** Opening STORED DATA block **
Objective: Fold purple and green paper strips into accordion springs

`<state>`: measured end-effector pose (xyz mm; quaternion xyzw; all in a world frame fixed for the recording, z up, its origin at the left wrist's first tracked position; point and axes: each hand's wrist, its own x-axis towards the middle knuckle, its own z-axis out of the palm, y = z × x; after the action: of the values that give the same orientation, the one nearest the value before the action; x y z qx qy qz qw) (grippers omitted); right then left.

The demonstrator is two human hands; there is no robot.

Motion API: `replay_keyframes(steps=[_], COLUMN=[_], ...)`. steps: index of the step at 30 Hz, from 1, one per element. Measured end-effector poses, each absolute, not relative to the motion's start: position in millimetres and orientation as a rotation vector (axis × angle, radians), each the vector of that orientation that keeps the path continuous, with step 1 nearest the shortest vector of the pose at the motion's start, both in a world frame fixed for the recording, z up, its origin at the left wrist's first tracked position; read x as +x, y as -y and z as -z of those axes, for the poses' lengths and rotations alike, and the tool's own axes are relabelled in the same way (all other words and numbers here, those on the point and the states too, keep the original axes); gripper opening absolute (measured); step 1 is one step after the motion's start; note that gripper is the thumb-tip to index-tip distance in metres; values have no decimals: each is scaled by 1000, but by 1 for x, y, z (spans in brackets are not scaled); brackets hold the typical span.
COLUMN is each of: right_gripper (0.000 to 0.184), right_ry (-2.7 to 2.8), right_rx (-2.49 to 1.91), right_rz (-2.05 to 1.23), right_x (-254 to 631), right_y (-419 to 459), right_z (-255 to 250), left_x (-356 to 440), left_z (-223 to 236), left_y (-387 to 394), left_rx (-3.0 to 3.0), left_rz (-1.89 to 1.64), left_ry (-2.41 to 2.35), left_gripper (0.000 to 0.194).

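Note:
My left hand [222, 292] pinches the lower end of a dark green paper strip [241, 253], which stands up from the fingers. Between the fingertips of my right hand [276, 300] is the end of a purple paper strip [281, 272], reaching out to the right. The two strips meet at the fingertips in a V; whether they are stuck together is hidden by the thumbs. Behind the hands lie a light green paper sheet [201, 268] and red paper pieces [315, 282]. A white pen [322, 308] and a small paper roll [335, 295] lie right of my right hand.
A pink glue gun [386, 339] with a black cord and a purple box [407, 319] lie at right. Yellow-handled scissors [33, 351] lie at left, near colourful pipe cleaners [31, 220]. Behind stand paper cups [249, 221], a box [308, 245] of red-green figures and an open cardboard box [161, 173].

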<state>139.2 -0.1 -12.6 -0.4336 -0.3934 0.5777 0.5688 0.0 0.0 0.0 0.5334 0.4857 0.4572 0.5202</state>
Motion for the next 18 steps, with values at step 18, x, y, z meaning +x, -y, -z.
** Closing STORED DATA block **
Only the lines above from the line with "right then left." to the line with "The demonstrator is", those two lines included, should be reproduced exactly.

_TASK RESULT_.
`<state>`: measured end-effector pose (xyz mm; quaternion xyzw; all in a world frame fixed for the recording, z up, its origin at the left wrist's first tracked position; point and axes: each hand's wrist, its own x-axis towards the middle knuckle, its own z-axis out of the palm, y = z × x; after the action: of the values that give the same orientation, the one nearest the value before the action; x y z qx qy qz qw) (grippers omitted); right then left.

The demonstrator is two human hands; there is no robot.

No more work is needed on this exercise.